RNA sequencing (RNA-seq) is a pivotal tool for transcriptomic analysis, providing comprehensive exploration of gene expression across diverse biological contexts. However, RNA-seq data is susceptible to various biases that can significantly compromise the accuracy and reliability of transcript quantification. This study investigates the influence of high-dimensional RNA structures on local sequencing efficiency using an innovative unsupervised Variational Autoencoder-Gaussian Mixture Model (VAE-GMM).
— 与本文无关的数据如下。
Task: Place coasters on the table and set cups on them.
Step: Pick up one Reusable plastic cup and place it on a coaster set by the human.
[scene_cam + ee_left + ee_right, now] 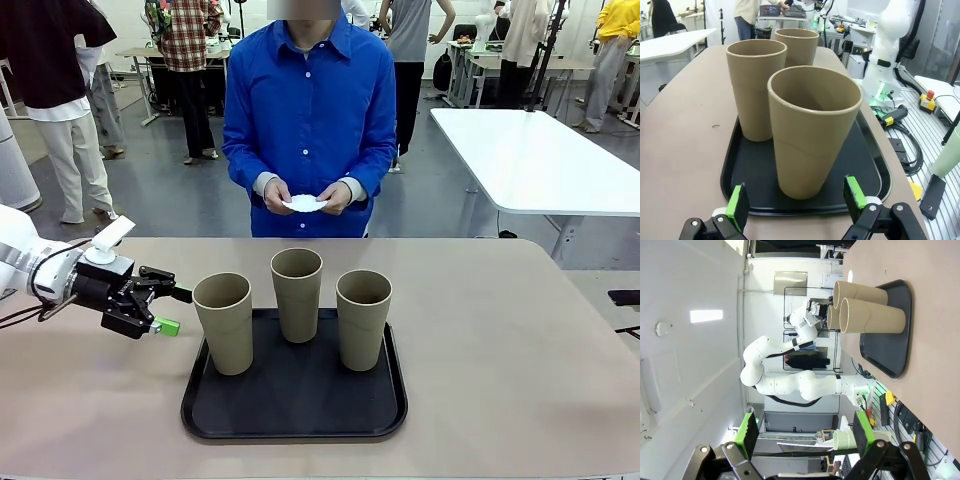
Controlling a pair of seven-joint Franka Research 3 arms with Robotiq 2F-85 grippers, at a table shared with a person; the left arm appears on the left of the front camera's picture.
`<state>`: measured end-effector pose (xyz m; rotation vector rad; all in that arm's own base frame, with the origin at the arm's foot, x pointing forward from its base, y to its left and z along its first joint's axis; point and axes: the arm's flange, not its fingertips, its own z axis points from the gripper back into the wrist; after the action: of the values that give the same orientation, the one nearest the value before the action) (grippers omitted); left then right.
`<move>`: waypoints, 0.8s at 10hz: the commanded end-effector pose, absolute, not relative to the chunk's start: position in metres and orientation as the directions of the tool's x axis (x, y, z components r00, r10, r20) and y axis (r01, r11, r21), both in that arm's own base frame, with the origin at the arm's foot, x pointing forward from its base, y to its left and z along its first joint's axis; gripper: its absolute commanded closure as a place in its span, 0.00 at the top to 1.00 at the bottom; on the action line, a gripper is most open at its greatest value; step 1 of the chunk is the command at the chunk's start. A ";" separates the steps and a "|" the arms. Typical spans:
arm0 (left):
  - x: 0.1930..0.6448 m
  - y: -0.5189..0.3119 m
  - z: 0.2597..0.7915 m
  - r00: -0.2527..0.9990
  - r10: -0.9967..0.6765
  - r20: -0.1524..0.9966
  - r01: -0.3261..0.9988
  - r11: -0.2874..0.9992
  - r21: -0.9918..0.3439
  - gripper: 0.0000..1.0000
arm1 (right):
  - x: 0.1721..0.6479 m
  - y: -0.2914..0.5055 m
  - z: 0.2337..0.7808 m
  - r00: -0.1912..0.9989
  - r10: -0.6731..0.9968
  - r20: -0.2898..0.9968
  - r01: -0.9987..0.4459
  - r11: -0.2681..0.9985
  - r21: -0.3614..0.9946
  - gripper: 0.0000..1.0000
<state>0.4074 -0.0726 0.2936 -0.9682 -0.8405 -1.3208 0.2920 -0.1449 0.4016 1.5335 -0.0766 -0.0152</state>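
Coasters [305, 204] in the person's [310, 110] grasp: number too small to tell. Farthest cup [797, 44] partly hidden behind middle cup [756, 85].

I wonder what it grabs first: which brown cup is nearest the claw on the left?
The cup at the tray's left end, right beside the open left gripper; the middle cup and right cup stand farther off.

No readable text, label, brand or number on anything here
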 end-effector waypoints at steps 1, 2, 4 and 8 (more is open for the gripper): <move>0.401 -0.075 0.285 0.068 -0.348 0.935 0.993 -0.069 -0.098 1.00 | 0.293 -0.145 0.402 0.997 -0.060 0.045 -0.044 0.027 0.999 1.00; 0.400 -0.073 0.282 0.055 -0.330 0.943 0.994 -0.076 -0.084 1.00 | 0.293 -0.145 0.402 0.997 -0.060 0.045 -0.044 0.027 0.999 1.00; 0.405 -0.072 0.274 0.038 -0.310 0.950 0.996 -0.060 -0.060 1.00 | 0.293 -0.145 0.402 0.997 -0.060 0.045 -0.044 0.027 0.999 1.00; 0.408 -0.089 0.253 0.001 -0.243 0.970 0.996 -0.087 -0.023 1.00 | 0.293 -0.145 0.402 0.997 -0.060 0.045 -0.044 0.027 0.999 1.00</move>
<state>0.4059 -0.0814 0.2618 -1.0684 -0.9092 -1.3559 0.2920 -0.1450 0.4016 1.5335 -0.0767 -0.0153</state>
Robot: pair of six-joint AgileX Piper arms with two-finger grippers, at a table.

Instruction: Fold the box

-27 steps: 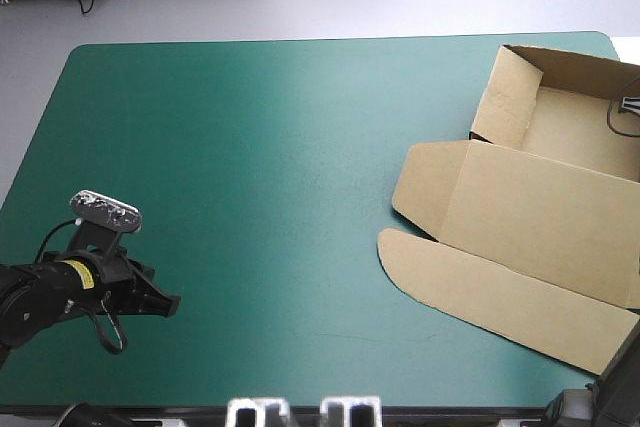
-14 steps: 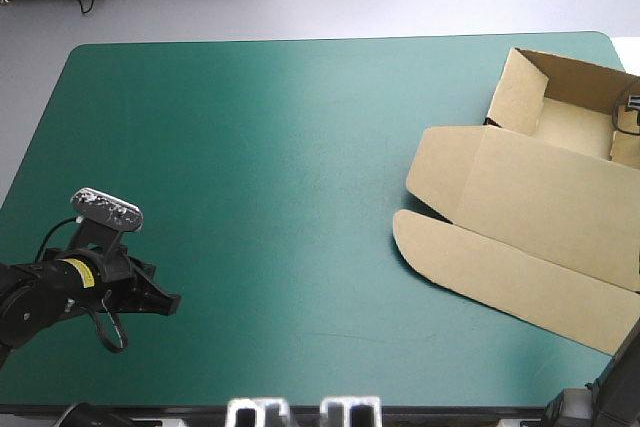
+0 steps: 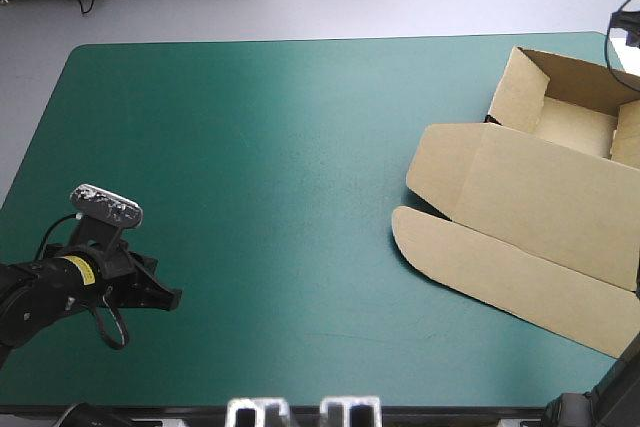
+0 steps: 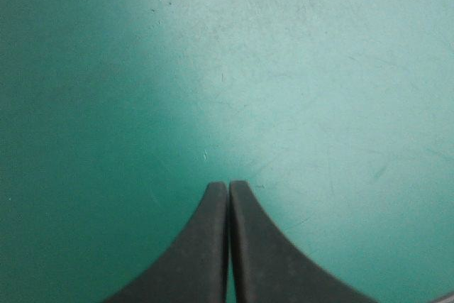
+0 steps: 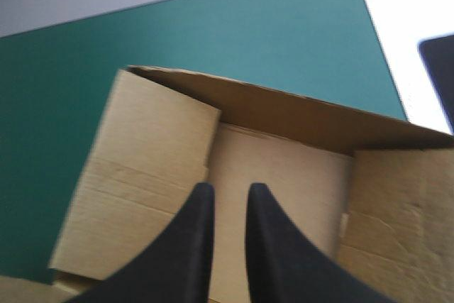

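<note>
1. Nearest the robot, the left gripper (image 3: pixel 168 299) hung low over the near-left part of the teal-green cover (image 3: pixel 260 167). Its black fingers were pressed together to a point, holding nothing, well apart from the box.
2. The brown box (image 3: pixel 540 207) lay at the table's right side as an open tray with its lid spread flat. Its nearest part was the long rounded tuck flap (image 3: pixel 480 282), lying flat on the cover.
3. Beyond that lay the broad lid panel (image 3: pixel 545 197), with a small side flap (image 3: pixel 435 162) at its left end.
4. Farthest off, by the far right corner, stood the tray (image 3: pixel 575 127) with its walls raised. The right gripper (image 5: pixel 230 189) hung above the tray floor, fingers slightly parted with nothing between them.
5. The board looked light and stiff within each panel, but free to hinge at its creases. It would probably slide on the smooth cover if pushed unbraced. The tuck flap's free edge seemed the best place to pinch, with the other gripper steadying a tray wall. A hard squeeze could dent the board.
</note>
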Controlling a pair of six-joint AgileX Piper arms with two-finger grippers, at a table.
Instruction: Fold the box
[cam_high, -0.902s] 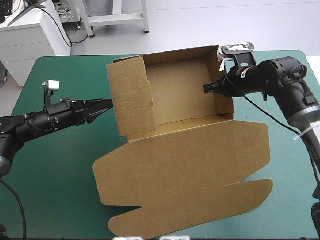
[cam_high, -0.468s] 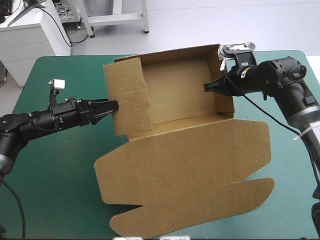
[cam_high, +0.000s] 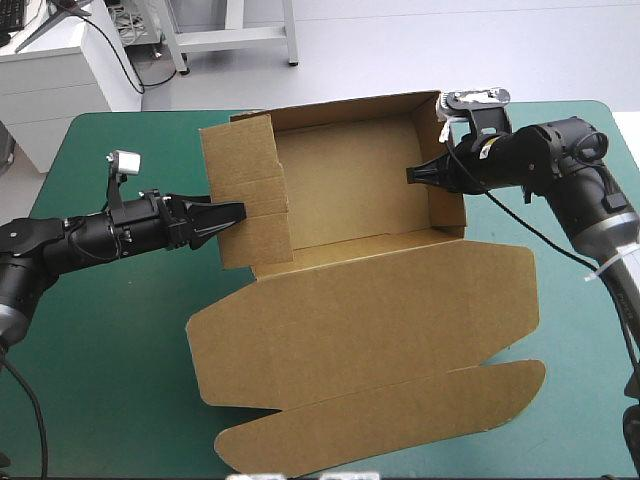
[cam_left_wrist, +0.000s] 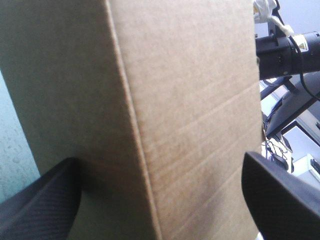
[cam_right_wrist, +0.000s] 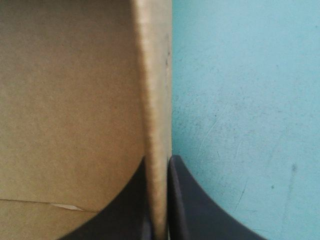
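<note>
Walls of the box (cam_high: 350, 190) are raised at upper centre; right tool (cam_high: 410, 176) is clenched on it, left tool (cam_high: 238, 211) released; left flap (cam_high: 250, 190) is not yet tucked.

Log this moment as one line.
box: tray open, lid flat | left gripper: open, at left wall | right gripper: shut on right wall

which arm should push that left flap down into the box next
Left. The left gripper is open with its tips against the flap, which leans in over the box. The right gripper is shut on the opposite wall, probably steadying it.
</note>
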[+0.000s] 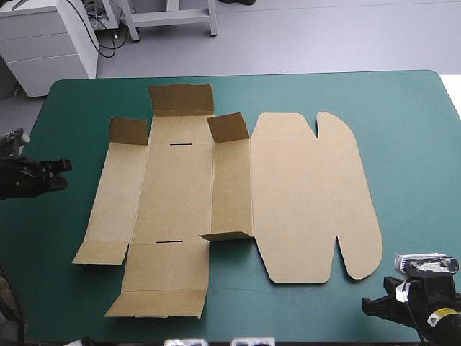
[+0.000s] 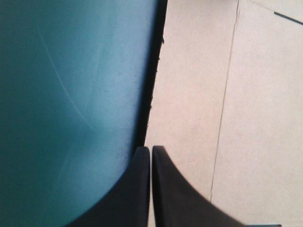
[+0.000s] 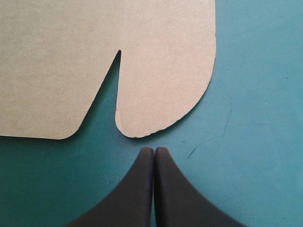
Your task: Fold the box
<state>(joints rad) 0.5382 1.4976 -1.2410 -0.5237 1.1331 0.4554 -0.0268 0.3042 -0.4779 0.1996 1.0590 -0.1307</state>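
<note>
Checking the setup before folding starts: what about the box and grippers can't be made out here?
High view: the right gripper is mostly covered by its own wrist.
Left wrist view: only one edge strip of the box shows; the frame cuts off the rest.
Right wrist view: only a rounded tab; the rest is cut off.
Every view: the box's underside, facing the table.

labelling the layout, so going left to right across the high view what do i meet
left gripper → box, its creased panels first, then its rounded lid → right gripper
</note>
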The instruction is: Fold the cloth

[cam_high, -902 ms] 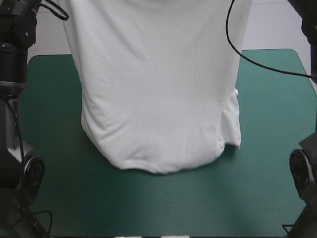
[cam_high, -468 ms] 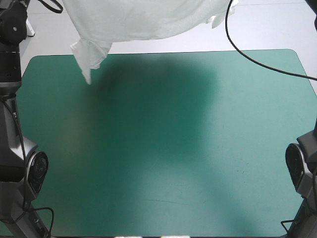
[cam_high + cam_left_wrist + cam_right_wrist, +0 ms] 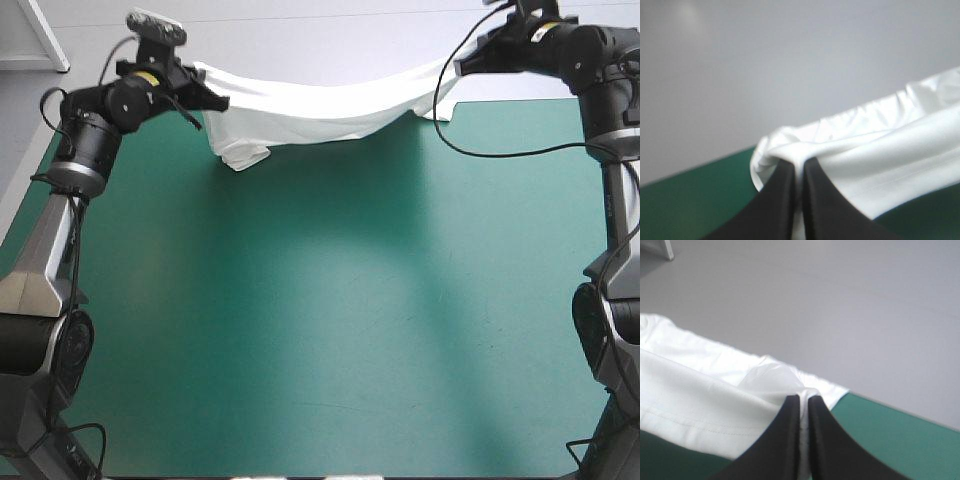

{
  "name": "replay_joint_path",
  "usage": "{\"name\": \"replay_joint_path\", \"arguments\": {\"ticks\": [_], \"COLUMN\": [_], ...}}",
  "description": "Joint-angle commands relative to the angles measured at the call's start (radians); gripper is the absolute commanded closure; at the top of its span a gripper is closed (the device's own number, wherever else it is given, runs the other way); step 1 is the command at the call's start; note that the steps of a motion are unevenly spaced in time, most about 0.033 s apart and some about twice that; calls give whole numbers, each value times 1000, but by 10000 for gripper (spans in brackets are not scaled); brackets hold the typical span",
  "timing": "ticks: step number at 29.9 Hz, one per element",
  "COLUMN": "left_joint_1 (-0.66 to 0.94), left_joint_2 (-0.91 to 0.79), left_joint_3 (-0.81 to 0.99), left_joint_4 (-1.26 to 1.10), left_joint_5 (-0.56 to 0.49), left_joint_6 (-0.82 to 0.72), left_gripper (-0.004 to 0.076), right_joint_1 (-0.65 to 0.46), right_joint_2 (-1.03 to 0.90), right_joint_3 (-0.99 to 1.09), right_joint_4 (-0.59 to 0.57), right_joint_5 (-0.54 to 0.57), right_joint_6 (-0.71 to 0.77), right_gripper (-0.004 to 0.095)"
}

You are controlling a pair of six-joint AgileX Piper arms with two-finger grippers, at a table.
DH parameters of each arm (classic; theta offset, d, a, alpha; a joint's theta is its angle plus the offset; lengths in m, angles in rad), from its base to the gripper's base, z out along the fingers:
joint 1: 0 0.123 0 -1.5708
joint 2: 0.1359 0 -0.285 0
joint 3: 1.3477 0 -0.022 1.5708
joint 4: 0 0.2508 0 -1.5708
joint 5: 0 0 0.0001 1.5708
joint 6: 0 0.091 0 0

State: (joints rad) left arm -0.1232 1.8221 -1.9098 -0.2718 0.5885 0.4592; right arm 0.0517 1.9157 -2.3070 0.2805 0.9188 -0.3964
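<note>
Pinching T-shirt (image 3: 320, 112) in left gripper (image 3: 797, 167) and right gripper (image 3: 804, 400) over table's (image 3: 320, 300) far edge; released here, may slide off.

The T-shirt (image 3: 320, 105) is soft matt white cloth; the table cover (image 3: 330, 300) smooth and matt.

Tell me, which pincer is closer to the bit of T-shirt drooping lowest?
Left. The left pincer grips beside that drooping fold; the right pincer holds the opposite end of the T-shirt.

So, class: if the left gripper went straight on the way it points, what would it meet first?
The white short-sleeved T-shirt that the left gripper pinches; beyond it the way looks free, though depth is unclear.
</note>
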Motion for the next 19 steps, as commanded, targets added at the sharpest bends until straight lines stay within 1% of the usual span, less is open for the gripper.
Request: {"name": "replay_joint_path", "arguments": {"ticks": [1,2,4,7,9,12,16,19], "left_joint_1": [-4,-4,-4,-4,-4,-4,-4,-4], "left_joint_2": [-158,-180,-231,-291,-329,-383,-458,-539], "left_joint_3": [203,257,377,521,612,749,894,981], "left_joint_4": [-53,-53,-53,-56,-94,-149,-154,-136], "left_joint_5": [-187,-215,-237,-253,-255,-265,-274,-260], "left_joint_6": [5,5,5,5,3,5,5,5], "left_gripper": [705,705,705,705,705,705,705,704], "right_joint_1": [-7,-13,-25,-55,-66,-66,-66,-103], "right_joint_2": [-125,-150,-207,-320,-398,-500,-625,-721], "right_joint_3": [146,213,348,577,727,915,1084,1202], "right_joint_4": [7,12,45,134,168,144,114,81], "right_joint_5": [-92,-109,-153,-232,-253,-272,-279,-282], "right_joint_6": [-10,-13,-24,-80,-116,-123,-110,-71], "right_gripper": [921,921,921,921,921,921,921,921]}}
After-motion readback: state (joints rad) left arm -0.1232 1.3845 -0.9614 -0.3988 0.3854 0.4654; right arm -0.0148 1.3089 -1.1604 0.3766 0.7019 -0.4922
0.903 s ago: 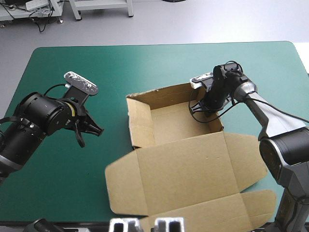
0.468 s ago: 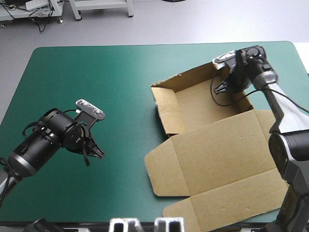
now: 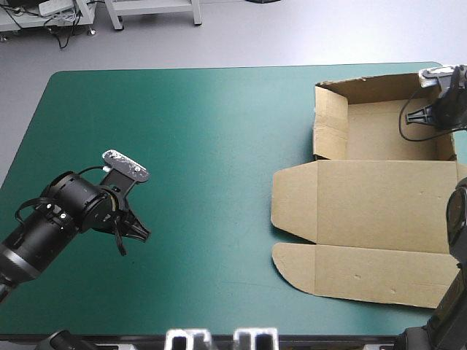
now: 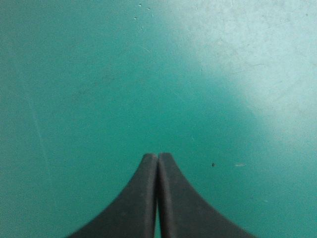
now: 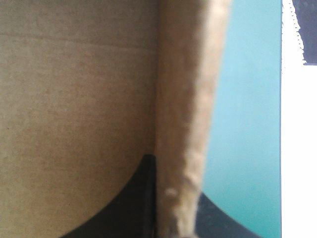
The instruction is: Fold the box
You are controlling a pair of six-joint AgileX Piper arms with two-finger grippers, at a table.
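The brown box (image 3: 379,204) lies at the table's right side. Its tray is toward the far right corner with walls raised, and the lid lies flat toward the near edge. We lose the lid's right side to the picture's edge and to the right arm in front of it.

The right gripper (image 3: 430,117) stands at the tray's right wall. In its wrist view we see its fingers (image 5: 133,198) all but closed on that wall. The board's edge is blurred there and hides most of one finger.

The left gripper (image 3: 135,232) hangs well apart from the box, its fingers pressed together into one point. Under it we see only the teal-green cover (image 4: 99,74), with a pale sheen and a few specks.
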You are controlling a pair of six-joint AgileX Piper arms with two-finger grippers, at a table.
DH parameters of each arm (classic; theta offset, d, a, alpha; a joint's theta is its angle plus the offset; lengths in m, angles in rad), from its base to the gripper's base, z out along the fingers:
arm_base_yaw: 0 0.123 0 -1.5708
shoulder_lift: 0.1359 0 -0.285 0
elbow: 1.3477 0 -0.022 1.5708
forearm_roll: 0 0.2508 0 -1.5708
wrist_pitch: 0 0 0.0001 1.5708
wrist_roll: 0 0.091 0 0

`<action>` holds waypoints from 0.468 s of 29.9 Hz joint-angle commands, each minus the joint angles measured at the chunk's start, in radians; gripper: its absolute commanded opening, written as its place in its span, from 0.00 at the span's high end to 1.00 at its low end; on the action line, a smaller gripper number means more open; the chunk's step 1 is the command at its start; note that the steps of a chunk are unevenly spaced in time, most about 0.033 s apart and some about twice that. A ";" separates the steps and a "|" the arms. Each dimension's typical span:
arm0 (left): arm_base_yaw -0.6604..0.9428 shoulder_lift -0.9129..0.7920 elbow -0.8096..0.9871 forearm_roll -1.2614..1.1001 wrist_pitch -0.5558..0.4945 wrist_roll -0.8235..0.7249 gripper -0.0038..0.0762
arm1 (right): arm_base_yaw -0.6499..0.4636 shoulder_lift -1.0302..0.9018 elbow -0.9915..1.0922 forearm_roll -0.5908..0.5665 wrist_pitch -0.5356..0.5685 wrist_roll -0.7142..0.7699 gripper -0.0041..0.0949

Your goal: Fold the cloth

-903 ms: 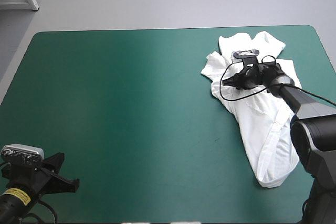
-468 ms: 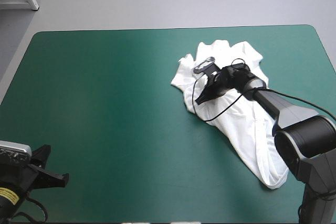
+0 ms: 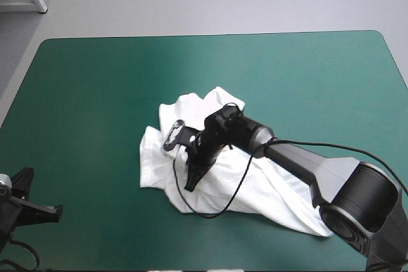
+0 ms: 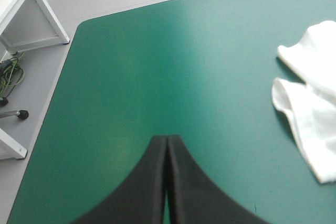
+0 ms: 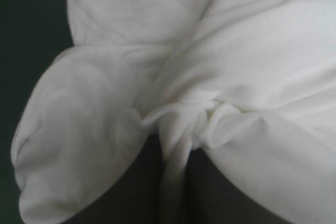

The VAE-GMM effectively captures intricate high-dimensional k-mer structural similarities by learning compact latent representations, which reduces dimensionality while meticulously preserving essential structural features crucial for bias identification. This sophisticated modeling allows precise tracking of local RNA-read conversion dynamics and the identification of complex, often overlooked, bias sources. We rigorously validate the VAE-GMM model's performance and robustness against conventional machine learning techniques, including Gaussian Mixture Models (GMM-only), Principal Component Analysis-based GMMs, k-means clustering, and Hierarchical Clustering. These validations, using an extensive and diverse array of datasets including synthetic RNA constructs, various human cell lines, and authentic tissue samples, consistently demonstrate the model's superior versatility and accuracy across different biological systems. Furthermore, in silico simulations of the sequencing process closely align with actual sequencing data, strongly reinforcing the critical role of high-dimensional RNA structures in determining sequencing efficiency and their impact on data quality. Our findings offer valuable insights into the underlying mechanisms of RNA structure-mediated sequencing bias. This deeper understanding enables more accurate and reliable RNA-seq analyses and is expected to improve the interpretation of transcriptomic data in future genomic studies.

求助全文

通过发布文献求助，成功后即可免费获取论文全文。去求助

来源期刊

Genome research 生物-生化与分子生物学

CiteScore

12.40

自引率

1.40%

发文量

140

审稿时长

6 months

期刊介绍： Launched in 1995, Genome Research is an international, continuously published, peer-reviewed journal that focuses on research that provides novel insights into the genome biology of all organisms, including advances in genomic medicine. Among the topics considered by the journal are genome structure and function, comparative genomics, molecular evolution, genome-scale quantitative and population genetics, proteomics, epigenomics, and systems biology. The journal also features exciting gene discoveries and reports of cutting-edge computational biology and high-throughput methodologies. New data in these areas are published as research papers, or methods and resource reports that provide novel information on technologies or tools that will be of interest to a broad readership. Complete data sets are presented electronically on the journal''s web site where appropriate. The journal also provides Reviews, Perspectives, and Insight/Outlook articles, which present commentary on the latest advances published both here and elsewhere, placing such progress in its broader biological context.